▶ _What is needed_
Show the lines below that contain the string "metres".

----

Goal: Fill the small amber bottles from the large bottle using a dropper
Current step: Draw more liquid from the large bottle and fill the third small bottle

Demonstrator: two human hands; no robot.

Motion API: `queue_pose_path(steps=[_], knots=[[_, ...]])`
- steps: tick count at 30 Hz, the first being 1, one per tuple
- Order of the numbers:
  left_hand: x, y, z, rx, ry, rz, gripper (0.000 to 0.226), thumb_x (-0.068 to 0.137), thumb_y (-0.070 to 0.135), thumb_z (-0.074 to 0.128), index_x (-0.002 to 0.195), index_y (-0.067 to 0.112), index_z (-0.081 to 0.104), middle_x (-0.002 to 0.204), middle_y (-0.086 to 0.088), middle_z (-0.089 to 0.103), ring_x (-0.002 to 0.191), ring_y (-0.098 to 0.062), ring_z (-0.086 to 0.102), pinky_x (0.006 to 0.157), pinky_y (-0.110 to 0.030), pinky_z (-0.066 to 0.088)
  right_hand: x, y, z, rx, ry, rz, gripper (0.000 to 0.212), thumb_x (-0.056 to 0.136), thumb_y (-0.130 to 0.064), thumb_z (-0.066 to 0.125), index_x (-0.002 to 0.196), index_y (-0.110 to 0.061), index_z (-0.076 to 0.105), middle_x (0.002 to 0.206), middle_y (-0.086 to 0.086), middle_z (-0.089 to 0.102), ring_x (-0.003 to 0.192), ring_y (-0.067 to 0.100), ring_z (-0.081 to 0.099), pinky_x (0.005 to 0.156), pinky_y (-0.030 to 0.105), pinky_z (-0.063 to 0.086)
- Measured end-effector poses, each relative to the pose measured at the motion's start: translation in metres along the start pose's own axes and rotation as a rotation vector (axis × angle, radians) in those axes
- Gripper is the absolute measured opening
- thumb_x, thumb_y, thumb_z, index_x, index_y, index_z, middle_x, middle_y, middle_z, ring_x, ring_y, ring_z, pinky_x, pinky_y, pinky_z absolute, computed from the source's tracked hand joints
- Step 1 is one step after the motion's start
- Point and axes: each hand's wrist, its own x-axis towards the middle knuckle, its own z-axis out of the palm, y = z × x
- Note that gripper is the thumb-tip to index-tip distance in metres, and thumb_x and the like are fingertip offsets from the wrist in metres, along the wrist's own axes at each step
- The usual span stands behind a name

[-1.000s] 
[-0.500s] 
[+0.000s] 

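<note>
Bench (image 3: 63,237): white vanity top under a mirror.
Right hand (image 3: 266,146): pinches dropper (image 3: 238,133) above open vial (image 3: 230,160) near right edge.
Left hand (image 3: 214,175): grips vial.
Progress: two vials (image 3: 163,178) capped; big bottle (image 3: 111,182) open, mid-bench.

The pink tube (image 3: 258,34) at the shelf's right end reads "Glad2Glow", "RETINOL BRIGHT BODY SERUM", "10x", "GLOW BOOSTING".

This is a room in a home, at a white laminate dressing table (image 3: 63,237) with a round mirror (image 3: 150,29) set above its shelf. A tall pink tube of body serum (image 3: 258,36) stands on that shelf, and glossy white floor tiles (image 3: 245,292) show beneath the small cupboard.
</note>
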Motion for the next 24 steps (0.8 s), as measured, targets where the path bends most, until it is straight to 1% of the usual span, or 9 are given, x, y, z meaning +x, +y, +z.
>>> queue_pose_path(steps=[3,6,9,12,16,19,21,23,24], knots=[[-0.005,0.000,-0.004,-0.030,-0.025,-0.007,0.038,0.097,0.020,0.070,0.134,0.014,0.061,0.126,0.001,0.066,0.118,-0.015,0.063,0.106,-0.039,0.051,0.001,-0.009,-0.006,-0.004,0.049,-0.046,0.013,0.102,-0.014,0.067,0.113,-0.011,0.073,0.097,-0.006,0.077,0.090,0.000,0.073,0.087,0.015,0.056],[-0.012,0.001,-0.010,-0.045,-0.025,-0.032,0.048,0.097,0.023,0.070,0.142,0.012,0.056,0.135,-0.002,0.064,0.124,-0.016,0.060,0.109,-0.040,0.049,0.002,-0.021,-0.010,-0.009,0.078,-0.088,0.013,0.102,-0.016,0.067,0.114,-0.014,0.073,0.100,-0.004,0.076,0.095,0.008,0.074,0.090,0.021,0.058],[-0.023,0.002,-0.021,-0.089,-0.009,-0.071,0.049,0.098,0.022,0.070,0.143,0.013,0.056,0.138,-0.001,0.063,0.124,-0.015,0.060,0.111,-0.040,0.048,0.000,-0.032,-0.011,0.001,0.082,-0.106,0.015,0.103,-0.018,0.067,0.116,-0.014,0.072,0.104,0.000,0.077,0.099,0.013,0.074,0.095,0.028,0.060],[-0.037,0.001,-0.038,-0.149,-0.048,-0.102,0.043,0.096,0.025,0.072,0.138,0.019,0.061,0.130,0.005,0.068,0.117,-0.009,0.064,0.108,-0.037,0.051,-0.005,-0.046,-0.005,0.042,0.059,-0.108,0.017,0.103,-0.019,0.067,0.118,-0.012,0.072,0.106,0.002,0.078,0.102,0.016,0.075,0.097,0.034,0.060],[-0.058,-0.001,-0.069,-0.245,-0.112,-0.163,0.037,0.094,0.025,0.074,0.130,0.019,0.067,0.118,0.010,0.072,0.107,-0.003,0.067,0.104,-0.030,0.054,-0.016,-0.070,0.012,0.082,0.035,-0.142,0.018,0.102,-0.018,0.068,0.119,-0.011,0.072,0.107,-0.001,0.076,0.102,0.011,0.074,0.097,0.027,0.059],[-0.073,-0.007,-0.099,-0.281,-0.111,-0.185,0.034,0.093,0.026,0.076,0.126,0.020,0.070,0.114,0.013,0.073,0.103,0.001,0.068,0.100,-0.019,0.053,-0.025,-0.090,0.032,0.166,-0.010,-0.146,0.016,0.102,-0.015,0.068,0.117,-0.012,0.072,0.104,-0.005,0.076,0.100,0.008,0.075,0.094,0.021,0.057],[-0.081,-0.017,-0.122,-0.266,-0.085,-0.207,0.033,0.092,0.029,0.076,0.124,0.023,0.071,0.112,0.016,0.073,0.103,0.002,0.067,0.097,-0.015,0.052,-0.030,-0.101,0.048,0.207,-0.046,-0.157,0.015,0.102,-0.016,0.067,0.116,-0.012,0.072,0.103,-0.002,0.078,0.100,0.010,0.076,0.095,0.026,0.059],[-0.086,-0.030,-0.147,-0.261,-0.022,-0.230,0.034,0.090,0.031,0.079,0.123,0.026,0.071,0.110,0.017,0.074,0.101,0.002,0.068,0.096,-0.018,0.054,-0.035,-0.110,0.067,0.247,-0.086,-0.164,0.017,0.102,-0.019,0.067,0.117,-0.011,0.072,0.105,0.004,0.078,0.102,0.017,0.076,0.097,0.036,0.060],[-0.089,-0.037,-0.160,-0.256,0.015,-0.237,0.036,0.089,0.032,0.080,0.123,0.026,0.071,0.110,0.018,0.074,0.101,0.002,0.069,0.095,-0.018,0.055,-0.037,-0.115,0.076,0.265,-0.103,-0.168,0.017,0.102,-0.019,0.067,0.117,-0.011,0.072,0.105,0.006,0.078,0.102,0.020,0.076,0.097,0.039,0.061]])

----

▶ _Response box_
- Measured end-effector poses, each relative to the pose measured at the motion's start: translation in metres along the start pose's own axes and rotation as a rotation vector (axis × angle, radians) in those axes
- Note that gripper is the thumb-tip to index-tip distance in metres, and thumb_x and the like are fingertip offsets from the wrist in metres, along the wrist's own axes at each step

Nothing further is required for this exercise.